> _DATA BLOCK_
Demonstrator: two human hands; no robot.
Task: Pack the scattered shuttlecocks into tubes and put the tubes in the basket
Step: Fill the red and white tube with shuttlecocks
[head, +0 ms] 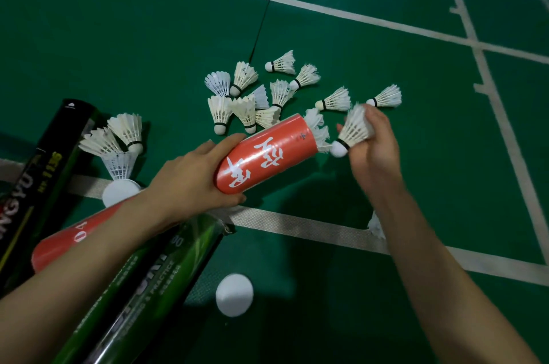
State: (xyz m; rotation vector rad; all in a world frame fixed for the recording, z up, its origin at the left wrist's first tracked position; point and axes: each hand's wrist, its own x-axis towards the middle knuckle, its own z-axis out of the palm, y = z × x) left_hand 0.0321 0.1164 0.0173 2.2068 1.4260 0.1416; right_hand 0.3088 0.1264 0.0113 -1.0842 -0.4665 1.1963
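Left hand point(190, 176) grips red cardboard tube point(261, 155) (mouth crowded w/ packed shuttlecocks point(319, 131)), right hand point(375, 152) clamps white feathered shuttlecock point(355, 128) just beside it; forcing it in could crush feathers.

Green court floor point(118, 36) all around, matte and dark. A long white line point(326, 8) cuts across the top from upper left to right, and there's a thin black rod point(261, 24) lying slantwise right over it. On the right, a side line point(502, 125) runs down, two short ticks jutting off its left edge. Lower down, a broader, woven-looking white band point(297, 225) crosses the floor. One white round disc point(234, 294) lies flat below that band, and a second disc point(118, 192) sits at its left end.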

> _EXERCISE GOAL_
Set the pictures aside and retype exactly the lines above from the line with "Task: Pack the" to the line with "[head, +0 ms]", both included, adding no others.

> _RESULT FOR THIS EXERCISE_
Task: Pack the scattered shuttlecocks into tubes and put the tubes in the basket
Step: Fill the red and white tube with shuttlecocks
[head, +0 ms] 

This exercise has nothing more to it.